2. L'elezione degli Amministratori avverra' per votazione dei Governatori.
3. Nel votare gli Amministratori, ogni Governatore convogliera' su di un candidato tutti i voti che il membro che rappresenta ha diritto ad esprimere in base all'articolo 40, paragrafo (a).

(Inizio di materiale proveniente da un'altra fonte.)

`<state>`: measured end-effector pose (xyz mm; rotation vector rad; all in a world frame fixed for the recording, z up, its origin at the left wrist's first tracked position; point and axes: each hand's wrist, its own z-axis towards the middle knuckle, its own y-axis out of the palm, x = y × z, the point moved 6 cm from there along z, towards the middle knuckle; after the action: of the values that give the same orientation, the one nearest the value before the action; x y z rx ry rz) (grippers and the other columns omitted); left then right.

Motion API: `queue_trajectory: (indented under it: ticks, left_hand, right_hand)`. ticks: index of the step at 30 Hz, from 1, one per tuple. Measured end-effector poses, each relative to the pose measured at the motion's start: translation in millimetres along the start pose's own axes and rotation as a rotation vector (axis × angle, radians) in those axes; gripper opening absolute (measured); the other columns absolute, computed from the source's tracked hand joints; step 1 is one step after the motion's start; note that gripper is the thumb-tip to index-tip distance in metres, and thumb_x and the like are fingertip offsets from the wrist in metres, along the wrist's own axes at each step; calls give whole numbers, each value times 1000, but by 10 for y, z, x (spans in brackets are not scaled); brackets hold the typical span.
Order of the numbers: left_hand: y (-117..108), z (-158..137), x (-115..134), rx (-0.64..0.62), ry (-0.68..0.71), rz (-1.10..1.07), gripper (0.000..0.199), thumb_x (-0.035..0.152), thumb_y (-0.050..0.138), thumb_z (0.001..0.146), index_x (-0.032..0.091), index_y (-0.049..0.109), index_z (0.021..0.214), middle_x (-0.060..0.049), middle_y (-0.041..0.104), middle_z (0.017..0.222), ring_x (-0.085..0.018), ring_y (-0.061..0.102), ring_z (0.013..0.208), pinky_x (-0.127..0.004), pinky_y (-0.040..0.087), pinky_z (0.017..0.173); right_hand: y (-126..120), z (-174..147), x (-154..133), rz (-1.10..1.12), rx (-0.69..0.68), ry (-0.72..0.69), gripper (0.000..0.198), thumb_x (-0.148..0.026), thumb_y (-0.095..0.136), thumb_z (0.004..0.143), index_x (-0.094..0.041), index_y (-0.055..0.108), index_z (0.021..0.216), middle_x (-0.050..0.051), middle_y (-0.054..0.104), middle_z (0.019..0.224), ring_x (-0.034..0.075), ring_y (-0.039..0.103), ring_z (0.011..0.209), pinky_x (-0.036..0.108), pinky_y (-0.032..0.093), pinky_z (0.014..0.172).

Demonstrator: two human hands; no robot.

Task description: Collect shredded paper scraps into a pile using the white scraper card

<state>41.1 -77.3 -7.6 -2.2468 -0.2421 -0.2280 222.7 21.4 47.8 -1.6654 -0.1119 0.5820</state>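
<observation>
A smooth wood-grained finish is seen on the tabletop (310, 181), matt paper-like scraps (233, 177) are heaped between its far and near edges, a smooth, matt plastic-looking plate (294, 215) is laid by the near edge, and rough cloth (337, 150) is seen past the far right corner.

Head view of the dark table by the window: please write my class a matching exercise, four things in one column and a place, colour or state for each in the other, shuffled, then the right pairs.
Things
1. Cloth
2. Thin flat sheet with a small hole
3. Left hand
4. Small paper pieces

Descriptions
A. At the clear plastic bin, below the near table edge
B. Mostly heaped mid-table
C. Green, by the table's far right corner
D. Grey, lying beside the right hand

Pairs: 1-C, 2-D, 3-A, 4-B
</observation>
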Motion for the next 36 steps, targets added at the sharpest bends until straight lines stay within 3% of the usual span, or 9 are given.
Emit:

4. Un quarto dell'insieme dei Direttori sara' eletto separatamente, uno per ciascuno dei Governatori che rappresentano membri detentori del maggior numero di azioni. Qualora il numero complessivo dei Direttori non sia divisibile per quattro, il numero dei Direttori cosi' eletto sara' pari ad un quarto del successivo numero a scalare divisibile per quattro.
5. I restanti Amministratori saranno eletti dagli altri Amministratori conformemente alle disposizioni dei paragrafi 6-11 della presente Tabella.
6. Qualora il numero dei candidati designati sia pari al numero dei restanti Amministratori da eleggere, tutti i candidati saranno eletti nel corso della prima votazione; salvo che quel o quei candidati che avranno totalizzato meno della percentuale minima dei voti complessivi stabilita dal Consiglio per tale elezione non saranno eletti se il candidato avra' ottenuto piu' della percentuale massima dei voti complessivi fissata dal Consiglio.
7. Qualora il numero dei candidati designati superi il numero dei restanti Amministratori da eleggere, i candidati che avranno ricevuto il maggior numero di voti saranno eletti, fatta eccezione per quel candidato che avra' ricevuto meno della percentuale minima dei voti complessivi stabilita dal Consiglio.
8. Qualora tutti i restanti amministratori non siano eletti in prima votazione, si procedera' ad una seconda votazione. Il candidato o i candidati non eletti nel corso della prima votazione saranno nuovamente eleggibili.
9. Nel corso della seconda votazione, il voto sara' ristretto a (i) quei Governatori che abbiano votato nel corso della prima votazione per un candidato non eletto e (ii) a quei Governatori che abbiano votato durante la prima votazione per un candidato eletto che abbia totalizzato la percentuale massima di voti complessivi stabilita dal Consiglio prima che i loro voti fossero presi in considerazione.
10. Nel determinare quando un candidato eletto ha ottennuto piu' della percentuale massima dei voti, quindi si conteggeranno inanzitutto i voti del Governatore che avra' espresso a favore di quel candidato il maggior numero voti del Governatore che avra' espresso il maggior numero di voti successivo, e cosi' via fino al raggiungimento di tale percentuale.
Qualora non tutti i restanti amministratori siano stati eletti dopo la seconda votazione, si terranno ulteriori votazioni in base agli stessi criteri, fino a che tutti i restanti Amministratori non saranno eletti; purche', qualora rimanga da eleggere un solo Amministratore questi possa essere eletto a maggioranza semplice dei voti rimasti, e ritenersi eletto dal totale di tali voti.